Retype, word for word, every line from the one holding "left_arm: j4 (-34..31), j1" through the one holding "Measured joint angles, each" in the entries below, both included, and only those lines.

(Stored data entries)
>>
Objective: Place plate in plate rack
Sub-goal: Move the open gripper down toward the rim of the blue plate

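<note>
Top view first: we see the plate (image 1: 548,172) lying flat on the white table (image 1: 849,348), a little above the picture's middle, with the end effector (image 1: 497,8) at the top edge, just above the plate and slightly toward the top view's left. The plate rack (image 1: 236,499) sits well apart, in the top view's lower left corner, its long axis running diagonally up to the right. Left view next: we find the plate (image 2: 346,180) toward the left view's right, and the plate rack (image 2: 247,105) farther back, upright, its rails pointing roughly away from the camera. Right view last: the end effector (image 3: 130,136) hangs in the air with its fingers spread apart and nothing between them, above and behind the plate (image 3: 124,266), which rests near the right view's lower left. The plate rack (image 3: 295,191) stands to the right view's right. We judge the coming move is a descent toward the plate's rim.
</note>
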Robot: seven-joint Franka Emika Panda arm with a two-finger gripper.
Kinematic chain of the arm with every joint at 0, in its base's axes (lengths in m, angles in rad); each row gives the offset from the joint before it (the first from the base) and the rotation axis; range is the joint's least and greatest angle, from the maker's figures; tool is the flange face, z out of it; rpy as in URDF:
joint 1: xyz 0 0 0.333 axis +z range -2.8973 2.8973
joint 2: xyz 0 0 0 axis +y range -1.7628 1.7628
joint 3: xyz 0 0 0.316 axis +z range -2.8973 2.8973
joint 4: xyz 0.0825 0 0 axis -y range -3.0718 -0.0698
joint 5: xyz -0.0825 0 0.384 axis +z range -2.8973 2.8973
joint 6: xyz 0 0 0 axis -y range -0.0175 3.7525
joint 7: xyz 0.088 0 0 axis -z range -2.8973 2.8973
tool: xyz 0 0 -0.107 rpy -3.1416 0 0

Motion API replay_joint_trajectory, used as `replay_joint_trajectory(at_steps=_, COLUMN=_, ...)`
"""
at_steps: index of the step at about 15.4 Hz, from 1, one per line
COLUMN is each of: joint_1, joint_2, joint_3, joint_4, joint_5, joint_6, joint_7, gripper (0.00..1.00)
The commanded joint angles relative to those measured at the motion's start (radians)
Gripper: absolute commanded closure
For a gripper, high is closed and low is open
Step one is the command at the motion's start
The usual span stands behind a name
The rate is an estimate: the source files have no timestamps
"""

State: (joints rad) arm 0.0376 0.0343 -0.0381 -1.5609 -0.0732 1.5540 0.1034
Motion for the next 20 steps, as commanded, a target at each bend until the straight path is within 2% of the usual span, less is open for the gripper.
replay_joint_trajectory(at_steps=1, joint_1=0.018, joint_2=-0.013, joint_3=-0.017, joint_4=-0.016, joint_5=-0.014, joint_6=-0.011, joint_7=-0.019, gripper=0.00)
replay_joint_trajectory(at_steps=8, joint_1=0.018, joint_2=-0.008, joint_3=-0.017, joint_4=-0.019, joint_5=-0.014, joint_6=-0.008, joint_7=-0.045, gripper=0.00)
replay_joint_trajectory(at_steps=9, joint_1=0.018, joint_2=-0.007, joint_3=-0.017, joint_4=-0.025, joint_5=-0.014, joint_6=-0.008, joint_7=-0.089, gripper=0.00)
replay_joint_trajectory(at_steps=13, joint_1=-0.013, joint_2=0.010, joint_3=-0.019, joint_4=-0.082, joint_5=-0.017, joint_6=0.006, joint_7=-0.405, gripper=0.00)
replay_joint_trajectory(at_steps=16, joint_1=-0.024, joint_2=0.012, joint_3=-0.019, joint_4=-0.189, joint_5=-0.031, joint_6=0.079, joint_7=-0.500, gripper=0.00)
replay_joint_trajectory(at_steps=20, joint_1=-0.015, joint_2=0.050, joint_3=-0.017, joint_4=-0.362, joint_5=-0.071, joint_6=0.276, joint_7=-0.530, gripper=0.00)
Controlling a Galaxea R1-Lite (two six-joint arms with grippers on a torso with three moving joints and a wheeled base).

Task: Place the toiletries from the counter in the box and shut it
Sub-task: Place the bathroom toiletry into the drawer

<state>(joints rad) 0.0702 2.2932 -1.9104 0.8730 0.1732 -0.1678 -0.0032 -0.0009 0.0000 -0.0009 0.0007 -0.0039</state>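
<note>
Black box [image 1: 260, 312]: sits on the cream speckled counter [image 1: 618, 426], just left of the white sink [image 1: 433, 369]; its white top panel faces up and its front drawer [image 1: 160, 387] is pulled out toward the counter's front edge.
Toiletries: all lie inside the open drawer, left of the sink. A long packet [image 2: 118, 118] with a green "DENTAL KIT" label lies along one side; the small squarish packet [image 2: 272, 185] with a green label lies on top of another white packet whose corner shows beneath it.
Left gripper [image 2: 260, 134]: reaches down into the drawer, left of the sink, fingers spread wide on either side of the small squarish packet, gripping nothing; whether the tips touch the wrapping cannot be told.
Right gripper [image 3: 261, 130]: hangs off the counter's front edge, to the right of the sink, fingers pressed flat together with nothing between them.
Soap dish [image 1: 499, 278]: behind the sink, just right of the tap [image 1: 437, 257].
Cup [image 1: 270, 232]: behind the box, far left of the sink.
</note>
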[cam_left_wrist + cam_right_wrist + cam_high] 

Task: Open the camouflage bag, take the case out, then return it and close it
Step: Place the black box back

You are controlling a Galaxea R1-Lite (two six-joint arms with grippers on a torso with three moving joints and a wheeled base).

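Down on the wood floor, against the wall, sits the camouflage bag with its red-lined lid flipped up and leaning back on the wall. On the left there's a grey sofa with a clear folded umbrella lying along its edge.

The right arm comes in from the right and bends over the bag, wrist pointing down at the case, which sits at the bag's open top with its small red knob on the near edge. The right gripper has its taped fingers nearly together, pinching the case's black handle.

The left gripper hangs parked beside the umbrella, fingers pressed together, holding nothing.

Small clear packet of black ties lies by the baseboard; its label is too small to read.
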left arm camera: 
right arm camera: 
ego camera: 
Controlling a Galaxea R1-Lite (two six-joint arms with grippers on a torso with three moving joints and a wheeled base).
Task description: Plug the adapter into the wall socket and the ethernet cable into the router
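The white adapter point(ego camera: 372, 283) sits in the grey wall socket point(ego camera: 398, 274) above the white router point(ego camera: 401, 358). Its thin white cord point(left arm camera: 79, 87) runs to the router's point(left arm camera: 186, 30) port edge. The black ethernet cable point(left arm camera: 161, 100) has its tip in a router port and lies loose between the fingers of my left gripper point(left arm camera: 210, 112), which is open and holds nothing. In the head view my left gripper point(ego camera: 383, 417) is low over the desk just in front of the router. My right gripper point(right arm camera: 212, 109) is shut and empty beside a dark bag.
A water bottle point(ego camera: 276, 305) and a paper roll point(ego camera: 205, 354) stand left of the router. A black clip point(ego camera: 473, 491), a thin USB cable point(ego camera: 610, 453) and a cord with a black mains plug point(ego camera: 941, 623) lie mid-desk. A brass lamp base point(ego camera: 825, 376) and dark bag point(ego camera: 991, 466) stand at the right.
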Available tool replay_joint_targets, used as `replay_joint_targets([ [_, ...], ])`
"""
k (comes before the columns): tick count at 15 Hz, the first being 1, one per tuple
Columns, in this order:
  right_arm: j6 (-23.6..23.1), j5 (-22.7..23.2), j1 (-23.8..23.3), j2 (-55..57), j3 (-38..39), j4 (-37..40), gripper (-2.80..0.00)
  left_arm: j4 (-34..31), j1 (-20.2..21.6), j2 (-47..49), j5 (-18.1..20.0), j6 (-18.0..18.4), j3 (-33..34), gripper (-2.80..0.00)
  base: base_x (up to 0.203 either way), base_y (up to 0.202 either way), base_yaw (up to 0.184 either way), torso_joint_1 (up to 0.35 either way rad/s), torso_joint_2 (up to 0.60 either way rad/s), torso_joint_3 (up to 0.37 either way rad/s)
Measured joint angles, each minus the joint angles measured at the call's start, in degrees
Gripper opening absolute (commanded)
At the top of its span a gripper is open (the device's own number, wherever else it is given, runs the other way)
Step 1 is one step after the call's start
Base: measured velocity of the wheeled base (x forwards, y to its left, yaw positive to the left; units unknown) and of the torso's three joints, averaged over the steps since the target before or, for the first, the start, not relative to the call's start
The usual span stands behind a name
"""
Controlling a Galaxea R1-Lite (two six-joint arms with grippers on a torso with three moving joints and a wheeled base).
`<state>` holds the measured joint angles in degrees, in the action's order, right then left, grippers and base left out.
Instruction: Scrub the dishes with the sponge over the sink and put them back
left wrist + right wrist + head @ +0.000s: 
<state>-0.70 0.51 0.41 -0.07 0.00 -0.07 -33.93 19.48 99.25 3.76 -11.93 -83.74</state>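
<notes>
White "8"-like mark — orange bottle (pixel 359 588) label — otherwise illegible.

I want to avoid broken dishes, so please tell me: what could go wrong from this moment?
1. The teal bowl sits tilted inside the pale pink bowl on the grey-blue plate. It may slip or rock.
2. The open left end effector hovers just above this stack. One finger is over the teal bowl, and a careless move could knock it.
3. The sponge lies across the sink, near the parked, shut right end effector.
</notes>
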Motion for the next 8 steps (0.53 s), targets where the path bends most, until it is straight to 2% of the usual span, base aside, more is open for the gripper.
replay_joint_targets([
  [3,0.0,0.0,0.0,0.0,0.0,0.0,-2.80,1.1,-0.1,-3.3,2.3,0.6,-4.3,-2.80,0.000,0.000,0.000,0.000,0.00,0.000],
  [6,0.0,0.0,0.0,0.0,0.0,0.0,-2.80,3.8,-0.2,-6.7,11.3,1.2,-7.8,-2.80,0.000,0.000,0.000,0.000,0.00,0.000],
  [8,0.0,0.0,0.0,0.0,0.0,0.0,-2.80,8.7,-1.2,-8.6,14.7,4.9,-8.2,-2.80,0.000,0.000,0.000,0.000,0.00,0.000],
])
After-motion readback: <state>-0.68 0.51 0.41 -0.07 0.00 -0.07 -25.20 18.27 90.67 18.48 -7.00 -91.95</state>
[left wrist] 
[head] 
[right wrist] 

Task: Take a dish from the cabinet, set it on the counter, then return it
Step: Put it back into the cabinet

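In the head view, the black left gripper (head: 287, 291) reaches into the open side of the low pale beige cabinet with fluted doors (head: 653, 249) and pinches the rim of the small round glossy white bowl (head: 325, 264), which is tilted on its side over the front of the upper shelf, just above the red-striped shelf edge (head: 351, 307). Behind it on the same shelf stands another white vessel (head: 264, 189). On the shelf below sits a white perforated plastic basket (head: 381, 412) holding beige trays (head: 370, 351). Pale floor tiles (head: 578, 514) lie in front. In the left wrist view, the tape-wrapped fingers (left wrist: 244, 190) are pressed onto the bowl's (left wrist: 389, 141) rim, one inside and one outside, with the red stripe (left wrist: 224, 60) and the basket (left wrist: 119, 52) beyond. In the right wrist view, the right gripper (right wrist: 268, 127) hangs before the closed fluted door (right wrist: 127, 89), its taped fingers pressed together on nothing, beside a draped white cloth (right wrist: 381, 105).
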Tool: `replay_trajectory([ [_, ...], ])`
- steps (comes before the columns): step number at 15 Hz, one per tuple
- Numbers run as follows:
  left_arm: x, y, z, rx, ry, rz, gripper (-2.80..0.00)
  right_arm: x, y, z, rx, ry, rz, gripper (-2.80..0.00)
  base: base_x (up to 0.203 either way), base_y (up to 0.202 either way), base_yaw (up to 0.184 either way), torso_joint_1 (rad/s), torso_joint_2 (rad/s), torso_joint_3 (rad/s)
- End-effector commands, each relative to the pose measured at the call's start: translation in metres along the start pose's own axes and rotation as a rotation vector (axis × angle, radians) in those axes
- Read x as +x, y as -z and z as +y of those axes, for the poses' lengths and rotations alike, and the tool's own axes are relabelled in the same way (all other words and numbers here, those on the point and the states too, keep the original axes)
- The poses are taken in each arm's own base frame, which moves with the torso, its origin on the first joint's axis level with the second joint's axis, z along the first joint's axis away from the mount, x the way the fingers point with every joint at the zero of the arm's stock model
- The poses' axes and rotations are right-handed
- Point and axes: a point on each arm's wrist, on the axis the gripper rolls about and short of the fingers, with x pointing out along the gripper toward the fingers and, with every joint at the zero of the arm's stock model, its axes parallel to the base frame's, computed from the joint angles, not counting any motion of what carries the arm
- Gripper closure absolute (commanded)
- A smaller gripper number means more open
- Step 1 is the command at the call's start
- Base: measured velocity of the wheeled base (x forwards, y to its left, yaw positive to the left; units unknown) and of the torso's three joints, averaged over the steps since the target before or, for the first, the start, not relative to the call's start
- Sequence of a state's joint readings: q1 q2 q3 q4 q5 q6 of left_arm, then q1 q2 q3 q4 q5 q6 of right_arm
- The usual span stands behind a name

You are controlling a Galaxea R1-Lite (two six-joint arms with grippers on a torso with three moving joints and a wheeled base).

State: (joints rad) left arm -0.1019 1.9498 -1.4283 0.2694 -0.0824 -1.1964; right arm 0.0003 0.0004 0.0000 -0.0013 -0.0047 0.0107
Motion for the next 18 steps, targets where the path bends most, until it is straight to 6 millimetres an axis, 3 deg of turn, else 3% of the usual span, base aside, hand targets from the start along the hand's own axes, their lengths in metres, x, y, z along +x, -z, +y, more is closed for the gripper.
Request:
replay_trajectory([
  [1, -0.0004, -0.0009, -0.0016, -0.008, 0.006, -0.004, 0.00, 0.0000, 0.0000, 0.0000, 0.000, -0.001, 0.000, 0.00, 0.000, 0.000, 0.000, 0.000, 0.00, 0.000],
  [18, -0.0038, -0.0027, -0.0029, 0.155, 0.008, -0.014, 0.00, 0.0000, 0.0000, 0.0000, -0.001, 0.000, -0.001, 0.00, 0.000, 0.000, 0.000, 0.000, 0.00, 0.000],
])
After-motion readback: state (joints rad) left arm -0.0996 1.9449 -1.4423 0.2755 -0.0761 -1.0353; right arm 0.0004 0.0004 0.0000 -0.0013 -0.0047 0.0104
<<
## Written solution
  left_arm: j4 (-34..31), j1 (-20.2..21.6), j2 (-47..49), j5 (-18.1..20.0), j6 (-18.0..18.4), j3 (-33..34), gripper (-2.80..0.00)
  base: base_x (up to 0.203 either way), base_y (up to 0.202 either way), base_yaw (up to 0.184 either way), torso_joint_1 (up to 0.35 either way rad/s), torso_joint_2 (up to 0.60 either way rad/s), torso_joint_3 (up to 0.37 either way rad/s)
Measured joint angles, each minus the joint angles measured at the call's start, in degrees

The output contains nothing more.